Find every line below where the word "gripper" occurs. Then say how many there are, giving only the number.

━━━━━ Source material ━━━━━

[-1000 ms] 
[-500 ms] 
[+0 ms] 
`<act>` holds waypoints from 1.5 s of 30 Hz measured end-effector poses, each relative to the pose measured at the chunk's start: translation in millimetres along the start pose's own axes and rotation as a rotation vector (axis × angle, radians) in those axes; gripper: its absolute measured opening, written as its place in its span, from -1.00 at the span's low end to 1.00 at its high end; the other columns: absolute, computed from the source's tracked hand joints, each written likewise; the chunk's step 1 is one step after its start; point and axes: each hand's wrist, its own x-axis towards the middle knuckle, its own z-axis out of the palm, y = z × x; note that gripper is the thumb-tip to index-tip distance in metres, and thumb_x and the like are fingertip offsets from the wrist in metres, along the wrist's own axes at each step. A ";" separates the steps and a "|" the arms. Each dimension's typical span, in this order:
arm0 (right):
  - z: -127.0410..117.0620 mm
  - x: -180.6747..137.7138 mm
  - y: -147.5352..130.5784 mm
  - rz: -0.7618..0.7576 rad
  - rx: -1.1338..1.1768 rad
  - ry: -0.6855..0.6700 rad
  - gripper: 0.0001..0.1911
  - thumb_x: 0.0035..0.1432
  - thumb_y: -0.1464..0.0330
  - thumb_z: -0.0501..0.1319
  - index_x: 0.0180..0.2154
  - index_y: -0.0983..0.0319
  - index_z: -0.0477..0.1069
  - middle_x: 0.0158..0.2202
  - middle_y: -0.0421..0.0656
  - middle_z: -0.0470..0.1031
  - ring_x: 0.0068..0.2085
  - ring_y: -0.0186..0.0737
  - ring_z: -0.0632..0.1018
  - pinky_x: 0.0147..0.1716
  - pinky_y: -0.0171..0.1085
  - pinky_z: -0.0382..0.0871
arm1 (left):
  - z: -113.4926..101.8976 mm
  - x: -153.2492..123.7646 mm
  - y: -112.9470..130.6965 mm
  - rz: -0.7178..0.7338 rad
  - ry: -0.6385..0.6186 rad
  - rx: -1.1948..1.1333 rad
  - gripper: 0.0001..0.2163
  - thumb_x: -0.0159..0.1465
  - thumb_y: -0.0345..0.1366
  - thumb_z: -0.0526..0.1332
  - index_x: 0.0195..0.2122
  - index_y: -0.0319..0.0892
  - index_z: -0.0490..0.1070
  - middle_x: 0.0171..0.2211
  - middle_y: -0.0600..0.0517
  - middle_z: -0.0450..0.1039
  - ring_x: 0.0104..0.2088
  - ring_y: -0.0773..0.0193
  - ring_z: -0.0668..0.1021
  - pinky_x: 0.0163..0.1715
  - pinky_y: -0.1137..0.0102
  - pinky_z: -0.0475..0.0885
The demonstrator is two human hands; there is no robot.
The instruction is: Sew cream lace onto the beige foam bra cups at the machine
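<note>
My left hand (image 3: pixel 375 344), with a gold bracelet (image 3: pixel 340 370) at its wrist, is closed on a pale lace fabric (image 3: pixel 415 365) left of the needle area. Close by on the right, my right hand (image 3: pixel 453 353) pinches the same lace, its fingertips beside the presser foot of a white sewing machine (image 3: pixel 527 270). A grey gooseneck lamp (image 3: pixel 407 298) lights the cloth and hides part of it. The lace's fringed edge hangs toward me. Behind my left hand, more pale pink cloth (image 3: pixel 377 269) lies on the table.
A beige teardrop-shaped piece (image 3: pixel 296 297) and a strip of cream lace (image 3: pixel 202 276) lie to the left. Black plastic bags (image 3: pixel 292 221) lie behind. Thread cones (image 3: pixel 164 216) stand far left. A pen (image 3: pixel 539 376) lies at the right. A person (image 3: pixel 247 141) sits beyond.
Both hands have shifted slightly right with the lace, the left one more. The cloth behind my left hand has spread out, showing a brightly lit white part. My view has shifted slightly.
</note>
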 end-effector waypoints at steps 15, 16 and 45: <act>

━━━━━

- [Response to this exercise]
3